On the other hand, Mr. Erol is not in the wrong; it cannot even be suggested to investigate the actions of the army, let alone question or criticize them, and Fincanci's imprisonment is concrete proof of that.
On November 6, for example, more than a hundred people were arrested during demonstrations in many parts of the country, including Istanbul, calling for an independent committee to investigate the chemical weapons allegations, with HDP MP Musa Piroglu encircled by police shields and taken into de facto custody.
The 1990s was another period when the activities of Turkish forces were not questioned, as thousands of villages were burned, the white Taurus-brand--supposedly undercover--police cars paraded through the streets, and acid pits were filled with human corpses.
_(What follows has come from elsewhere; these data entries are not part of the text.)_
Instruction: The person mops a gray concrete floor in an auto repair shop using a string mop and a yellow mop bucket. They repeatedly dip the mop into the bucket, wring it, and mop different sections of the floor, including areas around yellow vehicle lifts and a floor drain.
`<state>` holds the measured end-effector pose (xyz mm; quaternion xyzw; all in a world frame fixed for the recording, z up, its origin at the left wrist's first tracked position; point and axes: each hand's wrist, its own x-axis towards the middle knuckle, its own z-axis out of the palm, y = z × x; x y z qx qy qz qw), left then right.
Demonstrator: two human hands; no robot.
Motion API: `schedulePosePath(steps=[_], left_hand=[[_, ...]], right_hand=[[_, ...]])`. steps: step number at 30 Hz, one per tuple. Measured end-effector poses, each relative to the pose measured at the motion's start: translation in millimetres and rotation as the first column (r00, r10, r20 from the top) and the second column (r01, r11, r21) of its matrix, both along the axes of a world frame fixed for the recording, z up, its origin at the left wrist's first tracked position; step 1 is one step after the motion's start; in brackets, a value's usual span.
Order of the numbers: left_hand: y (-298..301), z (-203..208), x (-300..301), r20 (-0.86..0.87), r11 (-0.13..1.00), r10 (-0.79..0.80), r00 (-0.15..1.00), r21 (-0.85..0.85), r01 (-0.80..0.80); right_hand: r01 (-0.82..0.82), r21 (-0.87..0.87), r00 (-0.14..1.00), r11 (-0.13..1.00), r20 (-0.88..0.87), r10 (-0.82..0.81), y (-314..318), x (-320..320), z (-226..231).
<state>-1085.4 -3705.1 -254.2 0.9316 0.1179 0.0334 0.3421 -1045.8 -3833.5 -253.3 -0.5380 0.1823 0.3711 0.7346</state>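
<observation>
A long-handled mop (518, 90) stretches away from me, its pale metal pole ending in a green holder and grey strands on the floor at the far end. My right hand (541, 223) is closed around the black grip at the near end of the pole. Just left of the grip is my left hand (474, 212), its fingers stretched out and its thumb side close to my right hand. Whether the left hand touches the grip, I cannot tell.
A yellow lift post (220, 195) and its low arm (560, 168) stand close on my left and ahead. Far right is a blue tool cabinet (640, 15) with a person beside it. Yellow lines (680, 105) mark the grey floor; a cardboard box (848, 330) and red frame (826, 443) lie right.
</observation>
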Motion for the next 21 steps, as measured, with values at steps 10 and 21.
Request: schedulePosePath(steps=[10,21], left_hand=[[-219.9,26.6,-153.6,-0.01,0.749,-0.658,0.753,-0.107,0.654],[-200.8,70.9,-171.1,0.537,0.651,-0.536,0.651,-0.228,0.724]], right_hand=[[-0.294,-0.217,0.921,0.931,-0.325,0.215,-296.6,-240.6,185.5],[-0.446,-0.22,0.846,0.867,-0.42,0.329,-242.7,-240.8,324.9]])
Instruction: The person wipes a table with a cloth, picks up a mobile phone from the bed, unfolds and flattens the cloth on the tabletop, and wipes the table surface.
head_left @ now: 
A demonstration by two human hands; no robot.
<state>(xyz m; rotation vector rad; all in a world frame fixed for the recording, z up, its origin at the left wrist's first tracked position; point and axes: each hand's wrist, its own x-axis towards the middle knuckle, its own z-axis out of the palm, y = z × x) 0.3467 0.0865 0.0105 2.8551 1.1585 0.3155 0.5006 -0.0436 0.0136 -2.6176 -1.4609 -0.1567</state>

It is also a matter of fact that the activities of the Turkish Armed Forces in the 1990s were questioned by the AKP governments only during the resolution process, that lawsuits were brought against the commanders of the time, and that these lawsuits were eventually terminated with impunity after the end of the resolution process.
The truth is that when Turkey was ruled by a putschist regime, the activities of the Turkish Armed Forces could not be called into question.
However, we are well aware of the fact that the AKP has established its current regime of domination precisely by questioning the actions of the TSK in "non-putsch" times and by carrying out radical purges within the military. As a matter of fact, long before the attempted coup by the Gulenist cadres within the TSK, the AKP's sharp questioning of the army's actions with respect to the tensions between the government and the army, which were so deep that the TSK tried to prevent Erdogan's presidency with an e-memorandum, led the AKP to take over the TSK's influence on politics, and today we can safely say that the AKP no longer allows this institution to be questioned because it has eventually “become the TSK” in a sense.
In other words, for the AKP, the activities of the TSK can either be questioned or not, depending on its current political interests. The opposition, on the other hand, cannot even stand up for freedom of expression, let alone question an institution.